Action item:
From top to bottom, reproduce the listing without a single change.
[[ Recorded information, beginning ]]
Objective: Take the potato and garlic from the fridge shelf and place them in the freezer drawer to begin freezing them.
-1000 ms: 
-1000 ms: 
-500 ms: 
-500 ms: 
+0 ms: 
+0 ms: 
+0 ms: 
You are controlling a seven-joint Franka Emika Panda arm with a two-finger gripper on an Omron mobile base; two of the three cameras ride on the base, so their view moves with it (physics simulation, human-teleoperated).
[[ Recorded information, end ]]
Expected answer:
Objective: Take the potato and garlic from the fridge shelf and place them in the freezer drawer to begin freezing them.
-1000 ms: 
-1000 ms: 
-500 ms: 
-500 ms: 
+0 ms: 
+0 ms: 
+0 ms: 
You are controlling a seven-joint Franka Emika Panda arm with a two-finger gripper on an Omron mobile base; two of the three cameras ride on the base, so their view moves with it (physics simulation, human-teleoperated).

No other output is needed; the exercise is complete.